### WHAT YOU HAVE TO DO
Count the lines below that hold "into". Give the number without comment.

### Stored dataset items
**********

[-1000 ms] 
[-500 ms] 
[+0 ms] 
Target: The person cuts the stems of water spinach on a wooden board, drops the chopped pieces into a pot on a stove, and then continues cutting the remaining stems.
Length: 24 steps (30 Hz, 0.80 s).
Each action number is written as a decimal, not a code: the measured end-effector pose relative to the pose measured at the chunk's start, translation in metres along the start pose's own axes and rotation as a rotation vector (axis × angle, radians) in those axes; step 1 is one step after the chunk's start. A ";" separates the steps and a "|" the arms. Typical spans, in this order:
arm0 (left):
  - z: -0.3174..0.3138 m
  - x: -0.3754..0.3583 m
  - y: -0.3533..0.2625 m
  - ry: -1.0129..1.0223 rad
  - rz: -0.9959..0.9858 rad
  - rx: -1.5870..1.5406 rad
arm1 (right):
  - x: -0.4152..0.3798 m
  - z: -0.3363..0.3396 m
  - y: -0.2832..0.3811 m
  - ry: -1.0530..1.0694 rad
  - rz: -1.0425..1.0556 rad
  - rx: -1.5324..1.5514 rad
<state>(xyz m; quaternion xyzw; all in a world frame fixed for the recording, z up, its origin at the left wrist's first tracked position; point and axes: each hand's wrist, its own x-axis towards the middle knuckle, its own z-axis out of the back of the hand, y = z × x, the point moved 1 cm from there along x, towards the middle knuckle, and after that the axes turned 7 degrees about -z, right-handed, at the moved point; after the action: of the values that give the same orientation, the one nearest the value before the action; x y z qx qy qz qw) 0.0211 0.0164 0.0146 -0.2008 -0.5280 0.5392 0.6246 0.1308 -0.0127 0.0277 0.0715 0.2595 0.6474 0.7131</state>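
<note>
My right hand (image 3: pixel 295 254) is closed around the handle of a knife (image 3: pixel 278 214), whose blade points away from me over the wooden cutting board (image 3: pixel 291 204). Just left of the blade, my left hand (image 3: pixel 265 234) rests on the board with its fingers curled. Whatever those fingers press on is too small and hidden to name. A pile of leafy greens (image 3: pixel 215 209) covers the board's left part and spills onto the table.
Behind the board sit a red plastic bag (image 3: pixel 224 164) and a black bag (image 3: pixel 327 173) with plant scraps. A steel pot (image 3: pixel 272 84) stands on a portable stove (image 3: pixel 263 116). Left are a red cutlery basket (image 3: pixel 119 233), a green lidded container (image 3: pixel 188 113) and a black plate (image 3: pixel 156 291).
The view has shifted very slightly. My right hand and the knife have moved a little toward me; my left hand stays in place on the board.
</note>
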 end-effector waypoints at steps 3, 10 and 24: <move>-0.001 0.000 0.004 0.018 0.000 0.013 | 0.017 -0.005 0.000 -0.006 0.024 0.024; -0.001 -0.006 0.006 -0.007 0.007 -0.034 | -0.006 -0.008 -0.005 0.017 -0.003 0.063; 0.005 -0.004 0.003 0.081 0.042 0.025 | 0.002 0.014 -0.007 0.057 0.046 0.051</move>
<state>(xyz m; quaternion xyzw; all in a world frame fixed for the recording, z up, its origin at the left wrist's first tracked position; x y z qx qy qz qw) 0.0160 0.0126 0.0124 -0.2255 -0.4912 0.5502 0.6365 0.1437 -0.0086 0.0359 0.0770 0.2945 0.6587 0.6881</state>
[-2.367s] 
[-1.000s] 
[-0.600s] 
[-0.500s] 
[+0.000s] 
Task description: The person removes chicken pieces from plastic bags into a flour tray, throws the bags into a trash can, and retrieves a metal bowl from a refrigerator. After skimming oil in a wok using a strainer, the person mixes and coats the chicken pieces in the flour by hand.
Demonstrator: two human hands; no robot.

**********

### ANSWER
2